* REQUIREMENT
What you write should be an exact repeat of the lines from the one with "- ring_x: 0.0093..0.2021" through the final line below, minus the pictures.

* DATA PROVIDED
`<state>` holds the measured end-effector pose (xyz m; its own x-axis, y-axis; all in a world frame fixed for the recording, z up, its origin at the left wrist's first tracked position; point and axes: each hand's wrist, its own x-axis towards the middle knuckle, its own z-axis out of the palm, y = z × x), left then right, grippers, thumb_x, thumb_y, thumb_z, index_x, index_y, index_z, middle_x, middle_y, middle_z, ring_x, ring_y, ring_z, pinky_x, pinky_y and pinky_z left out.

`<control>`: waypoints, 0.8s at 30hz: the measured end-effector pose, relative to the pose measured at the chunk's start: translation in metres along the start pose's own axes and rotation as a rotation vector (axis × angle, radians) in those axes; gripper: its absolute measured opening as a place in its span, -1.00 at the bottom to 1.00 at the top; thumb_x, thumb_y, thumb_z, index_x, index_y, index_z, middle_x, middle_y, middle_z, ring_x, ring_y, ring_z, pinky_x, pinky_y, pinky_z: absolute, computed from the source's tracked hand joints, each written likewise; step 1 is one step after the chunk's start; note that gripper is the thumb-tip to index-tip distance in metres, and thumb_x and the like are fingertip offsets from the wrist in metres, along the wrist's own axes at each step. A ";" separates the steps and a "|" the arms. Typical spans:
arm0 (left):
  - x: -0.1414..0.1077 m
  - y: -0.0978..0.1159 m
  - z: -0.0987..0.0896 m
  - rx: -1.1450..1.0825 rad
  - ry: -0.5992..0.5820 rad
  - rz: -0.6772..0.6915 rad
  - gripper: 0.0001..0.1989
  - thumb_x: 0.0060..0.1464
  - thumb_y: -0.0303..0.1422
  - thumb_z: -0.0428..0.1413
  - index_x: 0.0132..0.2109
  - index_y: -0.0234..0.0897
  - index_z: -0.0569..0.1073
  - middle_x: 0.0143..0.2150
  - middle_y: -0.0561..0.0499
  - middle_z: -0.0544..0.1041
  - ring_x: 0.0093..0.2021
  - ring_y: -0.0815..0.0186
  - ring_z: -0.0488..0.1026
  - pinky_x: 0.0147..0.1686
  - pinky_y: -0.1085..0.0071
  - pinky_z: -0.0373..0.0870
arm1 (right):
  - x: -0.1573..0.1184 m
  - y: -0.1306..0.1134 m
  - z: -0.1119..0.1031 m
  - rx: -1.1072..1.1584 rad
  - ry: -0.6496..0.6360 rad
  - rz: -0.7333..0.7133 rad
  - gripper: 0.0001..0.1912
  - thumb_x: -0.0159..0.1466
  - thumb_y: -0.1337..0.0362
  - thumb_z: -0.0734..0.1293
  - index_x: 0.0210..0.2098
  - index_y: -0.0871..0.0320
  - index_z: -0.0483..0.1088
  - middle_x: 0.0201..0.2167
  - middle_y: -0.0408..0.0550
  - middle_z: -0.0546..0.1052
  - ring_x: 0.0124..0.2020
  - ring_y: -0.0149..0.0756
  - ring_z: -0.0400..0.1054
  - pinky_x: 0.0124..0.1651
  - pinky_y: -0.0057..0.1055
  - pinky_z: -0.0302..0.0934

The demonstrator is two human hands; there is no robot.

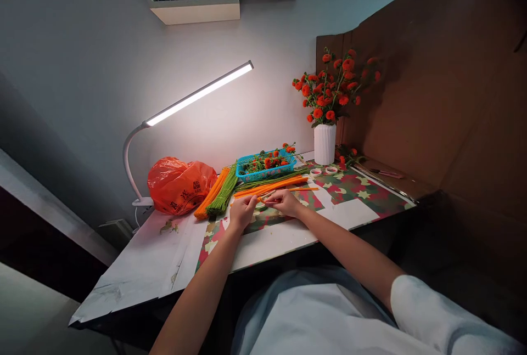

* TASK RESULT
  - ring_x: 0.0093..0.2021
  - ring_y: -0.0815..0.0186
  - ring_z: -0.0488..0.1026
  - pinky_x: 0.0147..0.1686
  - pinky_y: -0.1085..0.0071
  - pinky_z: -0.0373..0.0870
arm1 (right):
  - x: -0.1573..0.1184 m
  - y: -0.1306..0.1134 m
  - z: -0.1119..0.1031 m
  - rx: -1.1072..1.1584 rad
  - ry: -0.6496..0.6360 rad
  - rz: -0.7333..0.7133 rad
  - gripper: 0.0001..0.1912
  - thumb_x: -0.0159..0.1466
  - thumb_y: -0.1337..0.0362
  - thumb_z: -0.0734..0.1293
  - index_x: 0.0210..0.2098
  - index_y: -0.0871..0.0320
  - index_z: -0.0483..0.1088
  - middle_x: 0.0201..0.2167
  - middle_y: -0.0408..0.0550
  - middle_z: -0.0546..0.1052
  - ring_x: 0.0124..0.2020
  - ring_y: -0.0149..0.0756
  - ring_z: -0.0400..0.1054
  - pinky_x: 0.0124..0.1651
  - pinky_y: -0.0057..0.1055
  - pinky_z: -0.0302..0.0934

The demonstrator is two human hands; there is no robot.

This output requires nothing further.